◆ WHAT IS REQUIRED ◆
Count the lines containing "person" in the entries underneath, and state that count without anything else.

◆ DATA FOR REVIEW ◆

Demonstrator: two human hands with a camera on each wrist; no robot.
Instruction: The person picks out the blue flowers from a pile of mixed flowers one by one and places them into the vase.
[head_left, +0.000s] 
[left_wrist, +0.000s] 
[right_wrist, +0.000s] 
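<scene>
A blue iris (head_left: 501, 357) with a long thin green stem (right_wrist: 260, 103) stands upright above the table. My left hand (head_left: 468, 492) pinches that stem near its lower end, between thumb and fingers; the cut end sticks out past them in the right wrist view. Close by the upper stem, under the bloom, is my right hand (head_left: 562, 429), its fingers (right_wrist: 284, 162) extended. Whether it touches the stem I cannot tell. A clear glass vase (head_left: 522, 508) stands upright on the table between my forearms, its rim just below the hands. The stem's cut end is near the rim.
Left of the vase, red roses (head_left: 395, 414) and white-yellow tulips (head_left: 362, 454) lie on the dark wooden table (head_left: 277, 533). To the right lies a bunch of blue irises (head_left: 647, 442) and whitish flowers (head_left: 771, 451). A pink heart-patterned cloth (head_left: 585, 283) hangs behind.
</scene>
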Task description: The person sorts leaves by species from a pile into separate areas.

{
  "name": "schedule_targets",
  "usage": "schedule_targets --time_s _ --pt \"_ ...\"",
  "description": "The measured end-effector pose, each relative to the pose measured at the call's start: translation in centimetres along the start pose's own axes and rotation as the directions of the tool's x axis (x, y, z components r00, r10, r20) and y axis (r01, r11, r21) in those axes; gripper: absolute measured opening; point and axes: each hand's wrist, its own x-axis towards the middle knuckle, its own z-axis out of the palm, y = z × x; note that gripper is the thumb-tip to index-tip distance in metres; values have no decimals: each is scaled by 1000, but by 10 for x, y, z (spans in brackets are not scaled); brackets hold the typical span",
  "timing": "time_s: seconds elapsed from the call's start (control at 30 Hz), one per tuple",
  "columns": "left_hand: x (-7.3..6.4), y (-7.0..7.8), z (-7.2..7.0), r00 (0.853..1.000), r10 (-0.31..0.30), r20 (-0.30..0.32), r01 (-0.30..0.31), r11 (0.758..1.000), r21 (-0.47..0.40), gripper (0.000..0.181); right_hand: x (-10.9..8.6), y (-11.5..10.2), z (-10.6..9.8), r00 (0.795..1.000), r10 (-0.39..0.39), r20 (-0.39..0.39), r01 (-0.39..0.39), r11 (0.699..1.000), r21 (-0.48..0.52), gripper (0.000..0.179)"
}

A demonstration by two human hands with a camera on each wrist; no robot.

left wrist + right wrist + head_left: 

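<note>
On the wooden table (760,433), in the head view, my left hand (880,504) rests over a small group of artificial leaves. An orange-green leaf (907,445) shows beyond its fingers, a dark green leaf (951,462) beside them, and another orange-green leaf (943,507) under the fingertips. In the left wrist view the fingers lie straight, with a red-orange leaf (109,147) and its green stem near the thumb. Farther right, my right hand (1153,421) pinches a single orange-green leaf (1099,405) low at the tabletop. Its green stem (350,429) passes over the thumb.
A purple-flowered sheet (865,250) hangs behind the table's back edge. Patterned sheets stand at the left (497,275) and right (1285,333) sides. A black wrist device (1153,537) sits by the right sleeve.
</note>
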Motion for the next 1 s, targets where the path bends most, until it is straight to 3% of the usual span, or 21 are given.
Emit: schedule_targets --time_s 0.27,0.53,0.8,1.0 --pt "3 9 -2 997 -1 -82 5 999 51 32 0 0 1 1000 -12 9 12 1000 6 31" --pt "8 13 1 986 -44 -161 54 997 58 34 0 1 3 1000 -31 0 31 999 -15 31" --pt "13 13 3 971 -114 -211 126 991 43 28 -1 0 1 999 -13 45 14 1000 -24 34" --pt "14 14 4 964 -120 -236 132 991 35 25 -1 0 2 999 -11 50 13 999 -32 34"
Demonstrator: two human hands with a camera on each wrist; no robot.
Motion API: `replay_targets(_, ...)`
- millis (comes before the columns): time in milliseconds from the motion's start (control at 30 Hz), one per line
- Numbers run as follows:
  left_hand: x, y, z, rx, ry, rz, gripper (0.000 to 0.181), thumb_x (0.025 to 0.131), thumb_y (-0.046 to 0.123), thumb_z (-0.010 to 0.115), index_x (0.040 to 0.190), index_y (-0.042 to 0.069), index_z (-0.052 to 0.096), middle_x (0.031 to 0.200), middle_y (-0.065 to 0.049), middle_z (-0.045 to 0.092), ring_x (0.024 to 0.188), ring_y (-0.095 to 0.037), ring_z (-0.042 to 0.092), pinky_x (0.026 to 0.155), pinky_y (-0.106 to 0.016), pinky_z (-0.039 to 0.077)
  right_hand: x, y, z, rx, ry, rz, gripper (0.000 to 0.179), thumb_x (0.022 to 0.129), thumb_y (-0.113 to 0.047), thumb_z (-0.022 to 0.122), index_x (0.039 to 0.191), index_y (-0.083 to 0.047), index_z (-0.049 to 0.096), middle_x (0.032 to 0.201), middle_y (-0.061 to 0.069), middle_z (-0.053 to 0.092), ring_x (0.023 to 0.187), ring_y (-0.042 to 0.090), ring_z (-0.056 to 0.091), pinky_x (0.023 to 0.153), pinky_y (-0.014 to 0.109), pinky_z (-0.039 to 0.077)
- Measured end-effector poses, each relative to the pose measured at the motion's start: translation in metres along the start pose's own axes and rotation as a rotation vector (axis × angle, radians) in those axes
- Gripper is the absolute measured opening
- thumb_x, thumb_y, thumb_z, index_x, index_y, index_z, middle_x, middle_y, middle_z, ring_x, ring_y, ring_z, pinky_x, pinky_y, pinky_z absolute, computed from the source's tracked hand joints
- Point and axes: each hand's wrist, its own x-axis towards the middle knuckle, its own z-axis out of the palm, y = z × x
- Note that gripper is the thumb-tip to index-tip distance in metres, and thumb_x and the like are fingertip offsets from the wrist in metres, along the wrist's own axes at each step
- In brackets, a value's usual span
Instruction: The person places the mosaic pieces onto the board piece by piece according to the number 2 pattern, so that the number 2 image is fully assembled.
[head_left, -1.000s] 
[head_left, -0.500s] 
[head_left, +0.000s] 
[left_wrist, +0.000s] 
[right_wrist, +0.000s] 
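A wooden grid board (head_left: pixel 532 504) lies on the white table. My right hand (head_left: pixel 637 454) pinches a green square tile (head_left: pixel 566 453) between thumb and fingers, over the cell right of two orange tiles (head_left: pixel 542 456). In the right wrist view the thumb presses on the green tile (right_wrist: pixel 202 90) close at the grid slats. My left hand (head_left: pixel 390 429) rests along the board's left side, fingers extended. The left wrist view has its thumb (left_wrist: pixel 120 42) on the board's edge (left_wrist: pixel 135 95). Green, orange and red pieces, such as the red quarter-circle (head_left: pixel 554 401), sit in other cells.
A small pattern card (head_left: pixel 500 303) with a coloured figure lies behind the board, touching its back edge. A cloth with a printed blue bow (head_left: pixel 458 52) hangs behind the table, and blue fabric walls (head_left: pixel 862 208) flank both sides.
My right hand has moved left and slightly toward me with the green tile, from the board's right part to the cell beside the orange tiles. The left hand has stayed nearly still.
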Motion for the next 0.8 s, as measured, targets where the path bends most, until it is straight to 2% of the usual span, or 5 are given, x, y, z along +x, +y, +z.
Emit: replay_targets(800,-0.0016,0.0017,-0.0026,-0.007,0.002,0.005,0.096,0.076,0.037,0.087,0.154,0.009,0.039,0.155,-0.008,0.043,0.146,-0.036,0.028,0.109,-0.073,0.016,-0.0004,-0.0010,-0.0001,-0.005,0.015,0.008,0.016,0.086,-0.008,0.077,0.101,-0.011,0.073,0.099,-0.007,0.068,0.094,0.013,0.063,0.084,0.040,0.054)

◆ EXERCISE RESULT ◆
3